# Probabilistic forecasting and multi-layer perceptron.

This is the second part of our introduction to forecasting. 

This notebook starts with a short introduction to __maximum likelihood estimation__ and to __general linear models__. These concepts are used to build a model to generate a __probabilistic forecast of count data__ using a Poisson distribution. At this point you might want to take a quick look at the crash course on probability and statistics in chapter 1. 

The second part of this notebook is dedicated building a __multi-layer perceptron (MLP) for forecasting__, using the same data and Poisson distribution as in the first part of this notebook. 

In [None]:
from __future__ import print_function
import mxnet as mx
import numpy as np
from mxnet import nd, autograd, ndarray
from mxnet import gluon
from mxnet.gluon.loss import Loss
from math import factorial
import pandas as pd
%matplotlib inline
from matplotlib import pyplot as plt

## Maximum likelihood estimation 

In the previous notebook we used linear models of the form $Y_t = X_t\beta + \epsilon_t$. The parameters $\beta$ are estimated by minimizing the mean squared error 
$$\frac{1}{T}\sum_t \hat\epsilon_t^2 = \frac{1}{T}\sum_t (Y_t - X_t\hat\beta)^2.$$

#### The model as a distribution

By making an extra assumption we can view this model and loss function in a more principled way.
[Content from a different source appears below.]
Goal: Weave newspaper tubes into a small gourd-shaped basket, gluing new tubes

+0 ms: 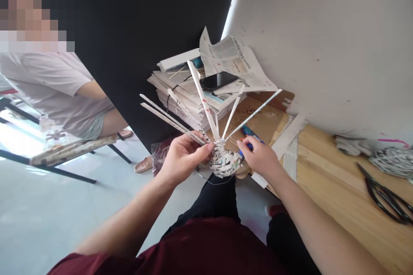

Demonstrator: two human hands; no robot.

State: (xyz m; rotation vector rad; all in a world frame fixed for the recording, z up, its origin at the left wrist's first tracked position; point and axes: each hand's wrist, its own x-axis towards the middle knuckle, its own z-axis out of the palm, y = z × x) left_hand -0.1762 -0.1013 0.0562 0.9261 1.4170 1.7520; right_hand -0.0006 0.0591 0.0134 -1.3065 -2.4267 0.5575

Let's assume that __the innovations $\epsilon_t$ are independently drawn from a Gaussian distribution__: $\epsilon_t \sim \mathcal{N}(0,\sigma^2)$. With this extra assumption we can re-write the model as a condition distribution, which is a didtribution that depends on variable $X$ that are determined outside the model. 

Since we assume the errors $\epsilon$ are Gaussian: 
$$y_t = X_t\beta + \epsilon_t \implies Y_t \sim \mathcal{N}(X_t\beta,\sigma_2),$$
meaning that $y_t$ __follows a Gaussian distribution__ with mean $X_t\beta$ and variance $\sigmaˆ2$. The mean and variance of the distribution are functions of the unknown parameters $\beta$ and $\sigma$. Had we known these parameters we would have known the distribution of $Y_t$ fully, and so we could compute 
$$Pr(y_t<\mu \mid X_t, \beta, \sigma)=p_\mu,\ \ \mu\in\mathbb{R}.$$

$Pr(y_t<\mu \mid X_t, \beta, \sigma)=p_\mu$ is __the probability that we have observed the data $y_t$__ conditional on some value of the parameters ($\beta, \sigma$) and on $X_t$. The problem can be turned around, for what value of the parameters is the probabily that we observe $y_t$ maximized? 

#### Likelihood function and Maximum Likelihood estimation

The __likelihood function__ is defined as:
$$ L(\beta; y_t, X_t, \sigma) = Pr(y_t \mid X_t, \beta, \sigma).$$
The __maximum likelihood estimator__ (MLE) of our parameters is the maximizer of $L(\beta; y_t, X_t, \sigma)$: $(\hat\beta,\hat\sigma)=arg\,max_{\beta,\sigma}\left(L(\beta; y_t, X_t, \sigma)\right)$, though in practice we generally minimize the opposit of the logarithm of the the likelihood function, the __log likelihood function__ $-\log L(\beta; y_t, X_t, \sigma)=-\log\left(L(\beta)\right)$. 

I have skipped entirely a lot of extremely important points in this very brief introduction to maximum likelihood, the goal was just to mention the main concepts. There are lots of excellent resourcres out there to read a proper discussion of these topics. 

#### MLE with Gluon
To enable MLE with `gluon` we need to define the log likelihood loss function.
Let us look at a concrete example. A random variable following a Bernoulli distribution takes value 0 with probability p, or 1 with probability 1-p. For a sample of $N$ independent Bernoulli distributed random variables $y_i$, the log likelihood is $L(p)=\frac{1}{N}\sum_i\left(p y_i + (1-p)(1-y_i)\right)$. 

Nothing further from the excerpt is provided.